Brian Sandoval, Susana Martinez Aim to Recruit Minority, Female GOP Candidates
Nevada's Brian Sandoval and New Mexico's Susana Martinez will head the effort.
Feb. 06, 2013 -- Republicans are looking to bolster their ranks of female and minority elected officials after the party struggled to attract those voters during last November's election.
Nevada Gov. Brian Sandoval and New Mexico Gov. Susana Martinez have been tapped by the Republican State Leadership Committee (RSLC) to help recruit candidates from diverse backgrounds, especially Hispanics, to run at the state level with the hopes they one day could serve as standard-bearers for the party.
See Also: GOP Needs Immigration Reform to Solve "Hispanic Problem"
The effort -- titled the Future Majority Caucus -- is spearheaded by veteran Republican operative Ed Gillespie, who most recently served as a senior adviser to Mitt Romney's presidential campaign. A ten-person committee of state legislators will help identify candidates to run for state level office, train them, and help raise cash to back their campaigns, Gillespie said on a conference call Wednesday.
Gillespie has long stressed the need for the GOP to improve its standing with Latino voters in order to be competitive in future elections. Gillespie began the RSLC's efforts to recruit minority candidates in 2011, but the Republican Party as a whole, including Romney, suffered among non-white voters in 2012. Now the strategist is looking to enhance his recruitment program.
Gillespie said that the 2012 election, in which President Barack Obama won more than seven in ten Latino voters and 55 percent of women voters, was a wake up call for Republicans.
"We as a party have to do better in increasing our percentage of the minority vote and among female voters," he said. "We have been a little behind the curve."
Gillespie admitted that the GOP hasn't "worked hard enough" to appeal to women and non-white voters in the past, but argued that it's in the nation's best interest to change that.
"As an American, it's not in the country's interest for one party to take a segment of voters for granted and for another to write them off," he said.
The revamped effort comes against the backdrop of the debate over immigration reform in Congress, which has split Republican lawmakers. Some Republicans have endorsed a plan that would grant a path to citizenship for many of the 11 million undocumented immigrants living in the U.S. But others oppose it, having long dismissed it as "amnesty."
Politically, immigration was an issue that dogged Republicans among Latino voters during the 2012 election. Romney vocally opposed any reform that contained a pathway to citizenship and backed enforcement policies designed to drive undocumented immigrants to "self-deport."

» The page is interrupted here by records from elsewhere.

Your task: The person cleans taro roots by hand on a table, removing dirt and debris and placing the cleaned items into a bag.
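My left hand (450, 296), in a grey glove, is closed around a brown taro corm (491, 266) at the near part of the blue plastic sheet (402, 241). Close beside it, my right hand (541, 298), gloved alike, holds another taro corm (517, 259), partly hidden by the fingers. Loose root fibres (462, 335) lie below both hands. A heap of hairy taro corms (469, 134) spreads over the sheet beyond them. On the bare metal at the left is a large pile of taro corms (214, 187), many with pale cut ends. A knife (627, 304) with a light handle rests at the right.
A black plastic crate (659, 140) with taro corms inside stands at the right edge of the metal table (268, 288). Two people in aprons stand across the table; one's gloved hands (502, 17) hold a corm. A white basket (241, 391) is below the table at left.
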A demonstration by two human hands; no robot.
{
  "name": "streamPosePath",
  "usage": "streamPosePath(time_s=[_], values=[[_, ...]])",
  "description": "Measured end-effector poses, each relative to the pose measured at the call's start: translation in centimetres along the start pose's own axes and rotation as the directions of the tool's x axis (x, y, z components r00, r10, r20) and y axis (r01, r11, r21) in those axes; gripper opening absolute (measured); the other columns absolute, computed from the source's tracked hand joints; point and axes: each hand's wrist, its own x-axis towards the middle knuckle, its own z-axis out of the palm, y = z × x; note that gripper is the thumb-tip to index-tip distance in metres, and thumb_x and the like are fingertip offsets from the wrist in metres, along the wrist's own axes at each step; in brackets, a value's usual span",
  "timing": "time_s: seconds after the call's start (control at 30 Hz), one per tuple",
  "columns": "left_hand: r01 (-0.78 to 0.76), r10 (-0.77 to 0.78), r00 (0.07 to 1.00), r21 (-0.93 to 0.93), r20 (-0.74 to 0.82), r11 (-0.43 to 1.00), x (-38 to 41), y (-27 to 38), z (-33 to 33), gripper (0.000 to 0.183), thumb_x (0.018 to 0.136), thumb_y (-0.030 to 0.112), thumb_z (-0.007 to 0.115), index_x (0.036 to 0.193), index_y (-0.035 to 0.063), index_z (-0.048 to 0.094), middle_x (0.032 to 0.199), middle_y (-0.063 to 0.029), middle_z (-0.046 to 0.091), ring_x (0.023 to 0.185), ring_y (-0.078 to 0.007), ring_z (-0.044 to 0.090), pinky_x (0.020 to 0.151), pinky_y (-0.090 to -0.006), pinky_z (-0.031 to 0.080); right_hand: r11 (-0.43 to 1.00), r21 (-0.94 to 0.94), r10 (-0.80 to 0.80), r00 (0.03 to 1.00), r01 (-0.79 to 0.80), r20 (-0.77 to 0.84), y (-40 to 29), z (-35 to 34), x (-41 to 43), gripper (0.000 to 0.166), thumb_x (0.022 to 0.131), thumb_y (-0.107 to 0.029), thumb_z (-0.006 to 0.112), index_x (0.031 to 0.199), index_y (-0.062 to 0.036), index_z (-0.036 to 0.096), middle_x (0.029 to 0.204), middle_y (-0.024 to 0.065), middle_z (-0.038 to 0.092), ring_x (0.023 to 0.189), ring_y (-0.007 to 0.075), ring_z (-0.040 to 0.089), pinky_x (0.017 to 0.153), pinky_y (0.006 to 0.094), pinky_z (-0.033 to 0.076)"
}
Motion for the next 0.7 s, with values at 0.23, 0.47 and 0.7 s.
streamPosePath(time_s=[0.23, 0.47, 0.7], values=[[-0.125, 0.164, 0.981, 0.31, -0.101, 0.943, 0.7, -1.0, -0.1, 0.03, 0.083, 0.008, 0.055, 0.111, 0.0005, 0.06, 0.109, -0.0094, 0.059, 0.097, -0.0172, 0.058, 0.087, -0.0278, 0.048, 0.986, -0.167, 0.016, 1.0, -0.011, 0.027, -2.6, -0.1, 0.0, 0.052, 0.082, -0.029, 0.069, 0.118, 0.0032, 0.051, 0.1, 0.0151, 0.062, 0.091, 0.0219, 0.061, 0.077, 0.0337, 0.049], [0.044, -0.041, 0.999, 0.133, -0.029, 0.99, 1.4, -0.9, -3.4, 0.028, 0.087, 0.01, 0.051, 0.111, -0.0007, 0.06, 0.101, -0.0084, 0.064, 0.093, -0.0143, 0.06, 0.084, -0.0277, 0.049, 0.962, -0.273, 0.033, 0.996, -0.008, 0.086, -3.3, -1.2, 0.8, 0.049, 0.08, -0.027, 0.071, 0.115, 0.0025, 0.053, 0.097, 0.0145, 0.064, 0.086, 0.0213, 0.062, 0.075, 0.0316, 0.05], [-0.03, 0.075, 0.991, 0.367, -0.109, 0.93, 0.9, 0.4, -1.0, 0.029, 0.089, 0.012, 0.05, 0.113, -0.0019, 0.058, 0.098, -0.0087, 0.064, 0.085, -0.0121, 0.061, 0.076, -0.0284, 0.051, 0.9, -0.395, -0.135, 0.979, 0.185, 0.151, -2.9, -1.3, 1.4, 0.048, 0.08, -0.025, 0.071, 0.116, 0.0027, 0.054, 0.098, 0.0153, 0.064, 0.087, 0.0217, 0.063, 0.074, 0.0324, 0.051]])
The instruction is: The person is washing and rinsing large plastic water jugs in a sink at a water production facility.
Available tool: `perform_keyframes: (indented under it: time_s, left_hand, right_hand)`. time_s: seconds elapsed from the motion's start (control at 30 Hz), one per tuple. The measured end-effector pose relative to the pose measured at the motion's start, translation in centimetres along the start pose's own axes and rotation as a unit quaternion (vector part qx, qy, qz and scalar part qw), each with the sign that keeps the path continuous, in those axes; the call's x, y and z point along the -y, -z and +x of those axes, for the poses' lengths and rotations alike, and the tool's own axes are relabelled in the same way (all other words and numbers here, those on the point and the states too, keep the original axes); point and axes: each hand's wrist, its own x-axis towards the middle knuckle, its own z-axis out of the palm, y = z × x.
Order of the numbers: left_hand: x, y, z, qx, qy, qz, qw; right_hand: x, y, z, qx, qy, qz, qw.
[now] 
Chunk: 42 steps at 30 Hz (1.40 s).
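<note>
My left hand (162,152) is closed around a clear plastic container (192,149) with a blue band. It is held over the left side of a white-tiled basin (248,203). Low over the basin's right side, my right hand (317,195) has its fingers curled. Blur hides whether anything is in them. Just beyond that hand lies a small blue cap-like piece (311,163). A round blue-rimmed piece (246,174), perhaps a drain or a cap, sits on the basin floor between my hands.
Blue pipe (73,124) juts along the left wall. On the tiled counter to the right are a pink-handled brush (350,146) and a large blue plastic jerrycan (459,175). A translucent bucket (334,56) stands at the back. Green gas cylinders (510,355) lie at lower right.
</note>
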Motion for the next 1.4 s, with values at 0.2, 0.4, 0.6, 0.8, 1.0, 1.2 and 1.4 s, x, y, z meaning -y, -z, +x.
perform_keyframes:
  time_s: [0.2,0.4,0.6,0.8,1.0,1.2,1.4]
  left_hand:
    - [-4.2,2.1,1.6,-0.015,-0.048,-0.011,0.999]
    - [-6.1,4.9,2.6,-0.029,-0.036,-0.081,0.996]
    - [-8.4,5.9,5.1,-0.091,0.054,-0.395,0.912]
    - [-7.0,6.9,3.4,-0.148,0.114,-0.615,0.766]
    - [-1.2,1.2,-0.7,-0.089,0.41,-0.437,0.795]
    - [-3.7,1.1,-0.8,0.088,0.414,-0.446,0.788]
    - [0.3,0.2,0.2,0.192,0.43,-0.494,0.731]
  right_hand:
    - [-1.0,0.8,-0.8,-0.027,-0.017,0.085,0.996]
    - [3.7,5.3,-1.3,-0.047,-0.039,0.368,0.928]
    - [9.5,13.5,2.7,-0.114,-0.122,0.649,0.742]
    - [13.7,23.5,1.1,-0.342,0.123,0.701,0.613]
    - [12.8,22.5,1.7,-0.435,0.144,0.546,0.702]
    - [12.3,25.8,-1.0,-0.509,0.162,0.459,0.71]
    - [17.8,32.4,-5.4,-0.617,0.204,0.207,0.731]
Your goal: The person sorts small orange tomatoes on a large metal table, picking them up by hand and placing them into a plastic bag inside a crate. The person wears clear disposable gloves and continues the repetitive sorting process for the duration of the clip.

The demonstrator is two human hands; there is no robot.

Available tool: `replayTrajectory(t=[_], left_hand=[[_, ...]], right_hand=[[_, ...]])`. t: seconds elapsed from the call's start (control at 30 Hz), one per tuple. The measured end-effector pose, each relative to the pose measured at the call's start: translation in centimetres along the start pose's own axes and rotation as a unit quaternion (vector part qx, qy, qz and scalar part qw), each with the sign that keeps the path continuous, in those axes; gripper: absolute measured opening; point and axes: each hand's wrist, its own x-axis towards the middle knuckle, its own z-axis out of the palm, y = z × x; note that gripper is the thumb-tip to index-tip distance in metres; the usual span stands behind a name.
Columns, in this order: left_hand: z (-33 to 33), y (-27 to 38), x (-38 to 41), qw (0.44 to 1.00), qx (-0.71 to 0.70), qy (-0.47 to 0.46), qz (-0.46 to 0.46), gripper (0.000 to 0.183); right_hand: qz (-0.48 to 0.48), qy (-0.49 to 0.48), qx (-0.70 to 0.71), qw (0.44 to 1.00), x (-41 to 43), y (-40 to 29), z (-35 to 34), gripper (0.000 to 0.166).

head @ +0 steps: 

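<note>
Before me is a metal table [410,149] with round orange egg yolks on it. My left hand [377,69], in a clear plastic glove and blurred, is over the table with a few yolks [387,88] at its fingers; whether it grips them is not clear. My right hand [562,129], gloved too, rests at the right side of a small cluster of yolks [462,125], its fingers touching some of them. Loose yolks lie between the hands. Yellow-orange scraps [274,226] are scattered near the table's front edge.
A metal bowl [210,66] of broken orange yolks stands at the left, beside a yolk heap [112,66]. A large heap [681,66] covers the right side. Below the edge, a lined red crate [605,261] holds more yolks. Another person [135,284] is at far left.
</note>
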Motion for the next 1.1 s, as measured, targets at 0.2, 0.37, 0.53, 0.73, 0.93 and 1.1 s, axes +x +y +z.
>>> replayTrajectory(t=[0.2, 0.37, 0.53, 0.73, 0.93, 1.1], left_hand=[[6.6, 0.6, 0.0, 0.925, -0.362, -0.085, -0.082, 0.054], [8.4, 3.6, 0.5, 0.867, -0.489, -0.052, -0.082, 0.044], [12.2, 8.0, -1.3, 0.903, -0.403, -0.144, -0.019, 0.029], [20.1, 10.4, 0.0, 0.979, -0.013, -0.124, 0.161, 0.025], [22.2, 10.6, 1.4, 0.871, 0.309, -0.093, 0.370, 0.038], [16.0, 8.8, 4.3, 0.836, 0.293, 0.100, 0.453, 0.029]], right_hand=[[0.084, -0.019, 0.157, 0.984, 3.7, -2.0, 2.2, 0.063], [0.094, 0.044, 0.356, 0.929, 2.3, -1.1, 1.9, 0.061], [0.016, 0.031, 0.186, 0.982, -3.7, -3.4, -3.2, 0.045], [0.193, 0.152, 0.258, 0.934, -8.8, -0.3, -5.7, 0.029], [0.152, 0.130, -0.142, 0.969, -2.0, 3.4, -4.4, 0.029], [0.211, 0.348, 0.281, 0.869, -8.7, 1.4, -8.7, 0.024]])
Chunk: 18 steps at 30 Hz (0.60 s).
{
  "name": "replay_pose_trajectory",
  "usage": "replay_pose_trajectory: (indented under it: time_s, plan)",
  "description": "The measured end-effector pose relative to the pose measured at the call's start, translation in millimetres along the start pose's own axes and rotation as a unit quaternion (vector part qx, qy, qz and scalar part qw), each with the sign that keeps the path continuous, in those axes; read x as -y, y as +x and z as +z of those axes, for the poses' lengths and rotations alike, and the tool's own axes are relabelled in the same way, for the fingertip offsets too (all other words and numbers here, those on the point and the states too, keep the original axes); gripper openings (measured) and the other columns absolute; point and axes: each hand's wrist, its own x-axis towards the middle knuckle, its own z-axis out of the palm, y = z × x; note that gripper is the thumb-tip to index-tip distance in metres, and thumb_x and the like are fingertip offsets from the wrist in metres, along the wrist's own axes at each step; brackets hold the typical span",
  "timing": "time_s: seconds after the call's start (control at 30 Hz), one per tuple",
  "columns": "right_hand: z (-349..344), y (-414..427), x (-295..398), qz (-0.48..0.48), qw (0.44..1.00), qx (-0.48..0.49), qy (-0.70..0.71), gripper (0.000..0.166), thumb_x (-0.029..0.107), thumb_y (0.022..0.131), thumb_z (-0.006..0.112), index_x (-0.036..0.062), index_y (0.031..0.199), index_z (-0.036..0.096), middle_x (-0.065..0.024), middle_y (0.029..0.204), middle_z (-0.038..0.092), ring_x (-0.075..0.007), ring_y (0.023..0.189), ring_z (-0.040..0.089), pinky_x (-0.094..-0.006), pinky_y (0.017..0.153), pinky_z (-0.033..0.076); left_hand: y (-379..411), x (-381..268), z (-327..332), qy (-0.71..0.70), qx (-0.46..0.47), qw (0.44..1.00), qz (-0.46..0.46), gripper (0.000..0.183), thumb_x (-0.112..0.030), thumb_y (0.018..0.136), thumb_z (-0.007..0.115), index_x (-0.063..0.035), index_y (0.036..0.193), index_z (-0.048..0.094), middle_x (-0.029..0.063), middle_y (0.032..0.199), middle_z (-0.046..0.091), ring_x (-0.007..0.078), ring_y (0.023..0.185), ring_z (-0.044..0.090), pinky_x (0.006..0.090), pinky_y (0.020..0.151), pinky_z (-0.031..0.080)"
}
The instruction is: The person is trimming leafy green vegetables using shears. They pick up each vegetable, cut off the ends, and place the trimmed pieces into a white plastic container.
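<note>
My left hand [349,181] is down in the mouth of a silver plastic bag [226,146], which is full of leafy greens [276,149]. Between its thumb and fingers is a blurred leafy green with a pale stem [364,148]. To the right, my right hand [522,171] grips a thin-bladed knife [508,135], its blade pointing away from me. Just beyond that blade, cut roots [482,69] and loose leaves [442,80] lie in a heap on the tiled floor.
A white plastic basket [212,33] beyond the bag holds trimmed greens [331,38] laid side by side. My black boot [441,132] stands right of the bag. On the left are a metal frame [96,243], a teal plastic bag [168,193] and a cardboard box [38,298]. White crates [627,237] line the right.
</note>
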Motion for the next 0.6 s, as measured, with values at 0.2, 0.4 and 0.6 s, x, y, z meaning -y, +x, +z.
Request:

The strident tone on immigration adopted by many Republicans tarnished the party's image among many Latino voters. That perception also hurt the GOP at the state level. That's clear when you look at the RSLC's efforts, which produced 125 Latino candidates to run for state office and spent $5 million supporting their campaigns. Yet, Republicans only made a net gain of one Hispanic state elected official in 2012.
How the GOP handles the immigration debate in Congress this year could again reverberate in the 2014 elections. Martinez applauded Sen. Marco Rubio (R-Fla.) for his efforts in producing a bipartisan immigration reform plan in the Senate that contains a path to citizenship.
"Not a single issue will define any party. The issue of immigration should not be the one thing that defines the Republican Party. But the system is broken," she said. "We have to do it together with Democrats."
Gillespie and Martinez both stressed that Hispanic voters are not single-issue immigration voters, saying that the party must earn their trust on issues like education and the economy as well. Martinez herself has sparked controversy with her effort to revoke a state law that provided driver's licenses to undocumented immigrants.
But addressing immigration reform that includes some type of relief for the undocumented population at the federal level could "make clear that we welcome people into this country who come here legally," Gillespie said.
Republicans have actually done a good job of churning out prominent Latino elected officials during the past several elections. In addition to Rubio, Sandoval, and Martinez, the GOP now can boast more Hispanic senators than Democrats thanks to the election of Ted Cruz in Texas. Several Hispanic congressmen such as Raúl Labrador (Idaho) have also made their mark. But that hasn't changed their difficulty in appealing to Latino voters.
Martinez, the first Latina governor in the nation's history, insisted that continuing those efforts could eventually breed greater success in attracting minority voters. RSLC officials would not say their targets for recruitment or fundraising for the 2014 election cycle.
"The way for the party to grow again is to elect more Hispanics and more women at the local level," she said.
Hispanic voters, she said, can see through "insincere candidates" whose tone is "not respectful."
"If we are careful about our tone and really listen," she said, "I think the Republicans will do a much better job of recruiting good candidates."